Na carta-convite, os membros do conselho da entidade ressaltam a necessidade de “combater as mudanças climáticas, inclusive impedindo e revertendo a perda de biodiversidade e o desmatamento” e também fala sobre a “importância de cada país adotar e implementar integralmente políticas alinhadas a seus objetivos climáticos, incluindo as metas de redução de desmatamento e perda de biodiversidade acordadas durante a COP 26 em Glasgow”.

O ingresso de qualquer país precisa contar com o voto de todos os atuais integrantes e o governo da França, um dos 38 países participantes do OCDE, afirmou que não aceitará a adesão do Brasil ao grupo, caso o país não dê indícios de que irá reduzir os números de desmatamento, que inclusive atingiu novo recorde durante o primeiro mês de 2022. Até o dia 21, o sistema registrou 359,56 km² de alertas de desmatamento. No ano passado, janeiro teve 83 km² de áreas degradadas. 

O governo brasileiro aguardava o convite oficial desde 2017, quando solicitou o ingresso na OCDE, ainda no governo de Michel Temer (MDB). Desde então o país começou a se preparar para aderir a alguns instrumentos normativos da organização e até o momento, aderiu a 103 dos 251 instrumentos. O ministro Paulo Guedes afirmou que por conta disso, o Brasil está à frente dos outros cinco países também convidados: Argentina, Bulgária, Croácia, Peru e Romênia.

O presidente Jair Bolsonaro posa para foto após reunião com o secretário-geral da Organização para a Cooperação e o Desenvolvimento Econômico (OCDE), Mathias Cormann.
O presidente Jair Bolsonaro após reunião com o secretário-geral da Organização para a Cooperação e o Desenvolvimento Econômico (OCDE), Mathias Cormann. – Alan Santos/PR

Empresários e parte do mercado financeiro festejaram o início formal do processo de ingresso do Brasil na OCDE, mas em entrevista para a Folha de São Paulo, Celso Amorim, conselheiro do ex-presidente Luís Inácio Lula da Silva (PT), que recusou o convite da OCDE em 2017, pondera que a entrada do país na entidade deveria ser analisada com calma e com outros olhos. Para ele “não há grandes benefícios em ser membro da OCDE.”

OCDE

A OCDE é uma organização internacional e intergovernamental que agrupa os países mais industrializados da economia do mercado, e tornou-se uma fonte importante de soluções para políticas públicas em todo o mundo. Por meio da organização, representantes dos países membros se reúnem na sede localizada em Paris, na França, para trocar informações e alinhar políticas com o objetivo de potencializar seu crescimento econômico e colaborar com o desenvolvimento de todos os demais países membros.
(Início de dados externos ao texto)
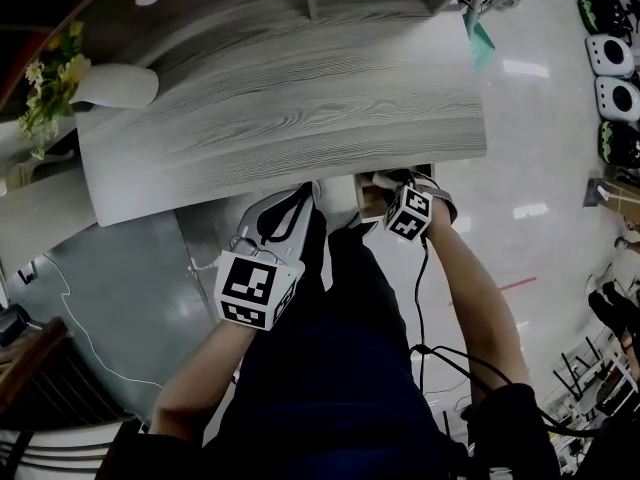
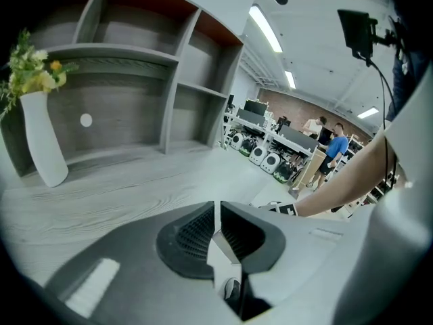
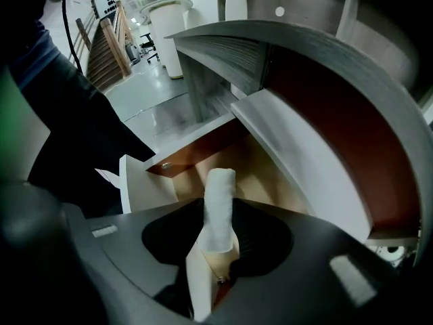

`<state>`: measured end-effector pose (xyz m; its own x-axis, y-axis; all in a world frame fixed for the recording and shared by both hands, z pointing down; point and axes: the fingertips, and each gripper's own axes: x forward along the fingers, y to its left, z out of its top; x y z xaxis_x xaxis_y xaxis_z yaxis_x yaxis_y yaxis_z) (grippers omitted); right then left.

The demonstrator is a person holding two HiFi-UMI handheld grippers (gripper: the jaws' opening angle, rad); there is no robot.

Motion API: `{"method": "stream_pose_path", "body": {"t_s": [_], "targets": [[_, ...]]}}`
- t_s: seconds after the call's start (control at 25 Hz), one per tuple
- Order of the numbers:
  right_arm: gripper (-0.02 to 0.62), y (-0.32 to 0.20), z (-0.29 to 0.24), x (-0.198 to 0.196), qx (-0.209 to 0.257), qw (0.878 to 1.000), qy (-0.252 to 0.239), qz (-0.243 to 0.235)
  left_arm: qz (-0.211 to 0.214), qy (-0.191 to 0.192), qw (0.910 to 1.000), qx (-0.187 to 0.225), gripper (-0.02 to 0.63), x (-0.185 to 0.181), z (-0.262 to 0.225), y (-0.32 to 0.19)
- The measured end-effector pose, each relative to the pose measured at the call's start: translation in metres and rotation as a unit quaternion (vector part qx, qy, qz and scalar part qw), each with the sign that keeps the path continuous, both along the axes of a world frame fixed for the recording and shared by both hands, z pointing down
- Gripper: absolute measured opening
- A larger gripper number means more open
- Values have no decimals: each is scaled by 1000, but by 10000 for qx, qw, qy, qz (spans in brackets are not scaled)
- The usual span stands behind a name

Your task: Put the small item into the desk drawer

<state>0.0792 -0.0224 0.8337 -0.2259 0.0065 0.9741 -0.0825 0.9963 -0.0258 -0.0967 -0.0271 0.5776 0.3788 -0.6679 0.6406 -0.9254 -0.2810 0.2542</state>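
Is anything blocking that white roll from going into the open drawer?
Nothing visible does. The right gripper holds the white roll pointed into the open drawer, whose wooden inside shows bare beyond it.

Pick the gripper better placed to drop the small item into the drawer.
Right. The right gripper holds the white item between its jaws, aimed into the open drawer. The left gripper is shut, empty, over the desk top.
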Motion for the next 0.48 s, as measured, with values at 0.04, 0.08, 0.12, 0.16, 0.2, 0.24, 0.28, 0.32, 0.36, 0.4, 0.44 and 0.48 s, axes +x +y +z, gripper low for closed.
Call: {"method": "stream_pose_path", "body": {"t_s": [0.04,0.08,0.12,0.16,0.2,0.24,0.28,0.32,0.36,0.4,0.44,0.48], "targets": [[138,1,2,0,-22,10000,14,-4,-13,-1,10000,-11,29,-1,1,1],[138,2,3,0,-41,10000,27,-8,-25,-1,10000,-18,29,-1,2,1],[138,2,4,0,-57,10000,38,-2,-34,0,10000,-23,29,-2,2,2],[140,2,4,0,-71,10000,41,22,-39,2,10000,-26,29,-2,2,2],[142,1,4,-1,-79,9999,35,63,-42,5,10000,-29,29,-2,2,2],[148,0,4,-1,-78,9999,21,111,-42,10,10000,-33,29,-2,2,1],[153,0,3,-2,-74,9999,2,154,-40,16,10000,-37,29,-1,2,1],[156,0,2,-3,-79,9998,-18,188,-33,21,10000,-39,29,0,2,1],[162,0,1,-3,-95,9997,-33,213,-21,26,10000,-36,29,1,2,1],[166,1,0,-3,-106,9997,-50,234,-4,29,10000,-29,29,2,2,1],[167,1,-2,-4,-102,9996,-74,256,14,33,10000,-19,29,4,2,0],[167,0,-4,-4,-82,9995,-104,278,31,37,10000,-6,29,5,1,-1]]}}
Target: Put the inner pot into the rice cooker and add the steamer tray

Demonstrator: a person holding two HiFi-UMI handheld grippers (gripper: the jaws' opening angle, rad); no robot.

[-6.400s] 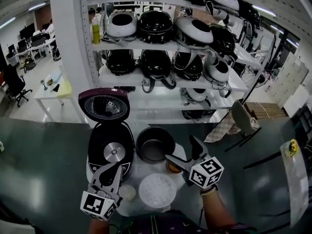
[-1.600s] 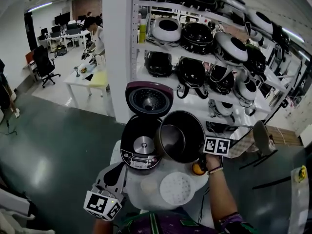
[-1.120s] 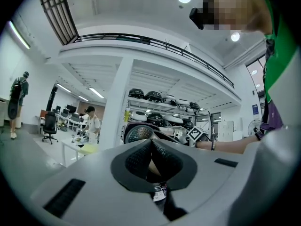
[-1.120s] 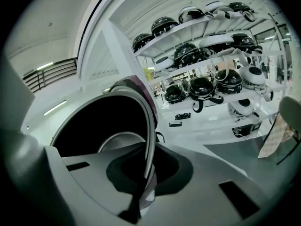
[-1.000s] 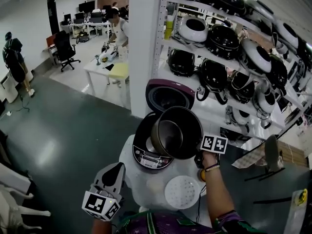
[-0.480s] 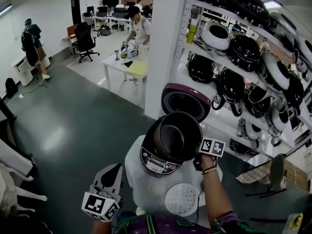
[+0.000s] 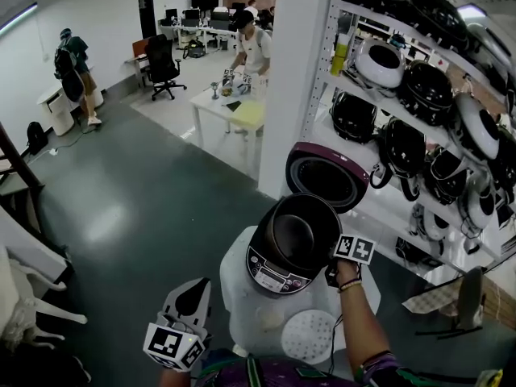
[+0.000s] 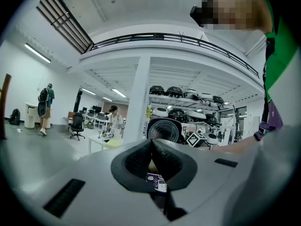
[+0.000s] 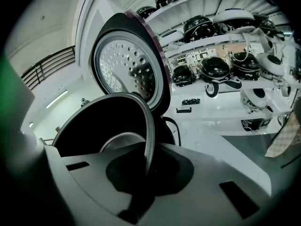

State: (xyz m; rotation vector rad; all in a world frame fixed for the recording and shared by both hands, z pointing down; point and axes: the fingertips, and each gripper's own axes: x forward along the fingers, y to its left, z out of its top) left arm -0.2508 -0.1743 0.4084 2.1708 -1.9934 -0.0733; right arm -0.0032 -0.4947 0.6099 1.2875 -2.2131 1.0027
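Head view: right gripper (image 7: 333, 258) pinches the pot (image 7: 294, 230) by its rim. The pot is in or just over the cooker (image 7: 274, 274), tray (image 7: 311, 334) lies apart.
Left gripper view: left gripper (image 8: 153, 160) pressed together, empty.
Right gripper view: rim clamped, lid (image 9: 126, 67) up.
Best to level and centre the pot, and release only once it's seated.

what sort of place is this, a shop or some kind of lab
Most likely a workshop or test lab inside an open-plan office: shelving packed with rice cookers, with an office chair and a white work table behind.
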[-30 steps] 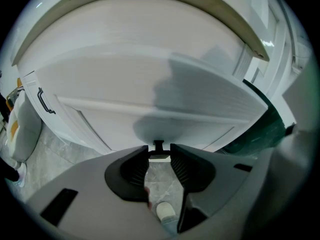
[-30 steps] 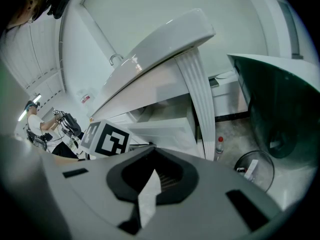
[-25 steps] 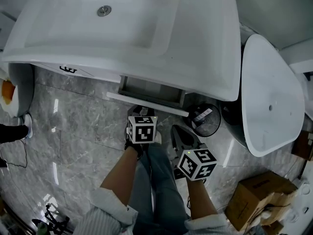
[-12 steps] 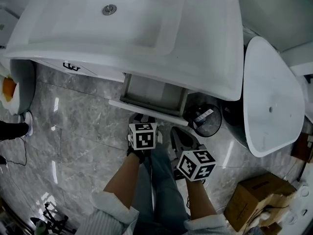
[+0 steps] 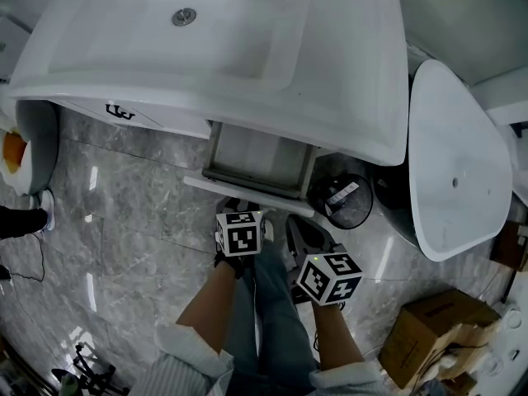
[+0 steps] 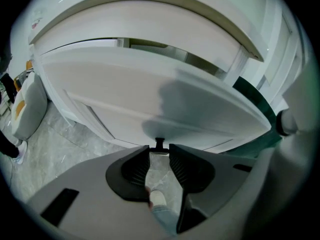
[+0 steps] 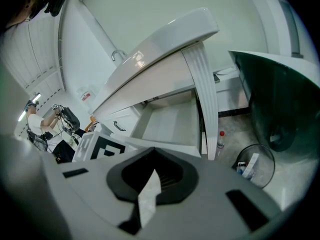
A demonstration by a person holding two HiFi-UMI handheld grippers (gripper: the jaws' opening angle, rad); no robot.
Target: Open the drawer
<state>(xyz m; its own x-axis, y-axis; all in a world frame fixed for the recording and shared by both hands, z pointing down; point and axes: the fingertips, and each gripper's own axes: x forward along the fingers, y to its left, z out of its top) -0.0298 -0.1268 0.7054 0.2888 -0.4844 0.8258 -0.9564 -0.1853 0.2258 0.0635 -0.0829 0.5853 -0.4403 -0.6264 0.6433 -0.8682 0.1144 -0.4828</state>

Embora não seja membro da OCDE, o Brasil pode participar de Comitês da Organização e de inúmeras instâncias de trabalho. O país tem integrado as atividades da organização e de seus órgãos técnicos, sobretudo comitês técnicos, reuniões de grupos de trabalho e seminários, com a presença de especialistas brasileiros.

Os atuais países membros da OCDE são Alemanha, Austrália, Áustria, Bélgica, Canadá, Chile, Colômbia, Coréia do Sul, Costa Rica, Dinamarca, Eslováquia, Eslovênia, Espanha, Estados Unidos, Estônia, Finlândia, França, Grécia, Holanda, Hungria, Irlanda, Islândia, Israel, Itália, Japão, Letônia, Lituânia, Luxemburgo, México, Noruega, Nova Zelândia, Países Baixos, Polónia, Portugal, Reino Unido, República Tcheca, Suécia, Suíça e Turquia.